If you think a good product is enough to build a great brand, look at Tesla. Or rather: look at what has been happening to Tesla since Elon Musk decided to become the mascot of the American alt-right. For years Tesla has been the wet dream of every tech-lover with a green conscience and a full wallet. Today? Many shun it, not because of the cars, but because of who represents them.
The article you are reading starts from a fact: the perception of Tesla has changed. No longer “car of the future”, but “Trump’s friend’s car”. And no, it’s not just a feeling: the numbers say it, the markets say it, the consumers say it. And they tell us a very clear story: if your brand becomes an extension of your personality, you’re in trouble when your personality starts sucking up to half the world.
From progressive status symbol to polarising symbol
Tesla was born with an aura of modernity: clean technology, elegant design, a saving mission. A brand that mixed Apple, Greenpeace and Ferrari. The target audience? Wealthy, educated, tech-lovers, environmentalists. People who wanted ‘a fast car that doesn’t kill the planet’.
Success was linked to two factors:
- an objectively innovative product (the Model S was a gem);
- an image perfectly aligned with the values of its audience: progress, sustainability, future.

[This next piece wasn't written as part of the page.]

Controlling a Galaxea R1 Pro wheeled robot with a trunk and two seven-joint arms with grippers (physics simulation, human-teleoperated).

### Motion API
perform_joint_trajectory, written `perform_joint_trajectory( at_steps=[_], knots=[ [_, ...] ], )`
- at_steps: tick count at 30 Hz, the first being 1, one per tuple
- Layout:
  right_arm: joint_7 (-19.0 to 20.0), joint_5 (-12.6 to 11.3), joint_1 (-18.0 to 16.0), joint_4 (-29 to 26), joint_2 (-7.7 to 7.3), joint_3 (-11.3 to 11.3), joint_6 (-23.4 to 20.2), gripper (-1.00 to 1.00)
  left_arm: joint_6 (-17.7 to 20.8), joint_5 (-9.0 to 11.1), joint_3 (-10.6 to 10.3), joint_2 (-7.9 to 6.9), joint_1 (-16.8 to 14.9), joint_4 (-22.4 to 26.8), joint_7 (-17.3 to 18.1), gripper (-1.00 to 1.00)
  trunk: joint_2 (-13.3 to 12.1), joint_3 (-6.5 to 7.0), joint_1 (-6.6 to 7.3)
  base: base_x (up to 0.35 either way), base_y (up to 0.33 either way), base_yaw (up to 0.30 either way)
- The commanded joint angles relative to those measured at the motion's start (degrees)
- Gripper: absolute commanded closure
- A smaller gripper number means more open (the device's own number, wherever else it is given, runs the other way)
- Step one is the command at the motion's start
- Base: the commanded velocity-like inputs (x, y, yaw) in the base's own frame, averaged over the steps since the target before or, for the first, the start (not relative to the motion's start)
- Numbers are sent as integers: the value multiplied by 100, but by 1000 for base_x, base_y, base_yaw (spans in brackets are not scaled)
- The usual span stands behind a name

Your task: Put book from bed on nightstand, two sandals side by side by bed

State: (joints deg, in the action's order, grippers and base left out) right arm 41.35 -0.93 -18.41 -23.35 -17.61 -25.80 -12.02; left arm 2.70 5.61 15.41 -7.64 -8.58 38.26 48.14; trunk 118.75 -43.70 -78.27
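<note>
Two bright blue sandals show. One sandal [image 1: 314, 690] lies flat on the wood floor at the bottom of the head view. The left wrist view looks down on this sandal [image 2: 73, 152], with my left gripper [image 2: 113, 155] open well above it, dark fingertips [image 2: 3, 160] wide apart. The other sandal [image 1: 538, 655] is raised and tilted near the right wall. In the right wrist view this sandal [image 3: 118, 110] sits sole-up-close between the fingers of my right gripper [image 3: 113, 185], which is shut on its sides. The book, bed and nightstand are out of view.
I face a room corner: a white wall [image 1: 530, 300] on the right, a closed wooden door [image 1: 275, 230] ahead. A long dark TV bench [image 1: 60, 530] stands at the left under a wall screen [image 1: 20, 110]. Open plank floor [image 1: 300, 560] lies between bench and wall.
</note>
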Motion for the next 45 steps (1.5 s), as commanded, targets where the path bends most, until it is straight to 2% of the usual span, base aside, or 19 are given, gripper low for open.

Then Musk came along. Or rather: Musk was always there, but he started to be there too!
The Musk effect: from admired genius to megaphone of questionable ideas
Initially, he was the rock-star CEO. A mix between Tony Stark and a more over-the-top Steve Jobs. But over time the character has devoured the professional: raving tweets, political endorsements, online trolling, populist statements. The result? Musk has shifted Tesla’s image from aspirational brand to ideological battleground.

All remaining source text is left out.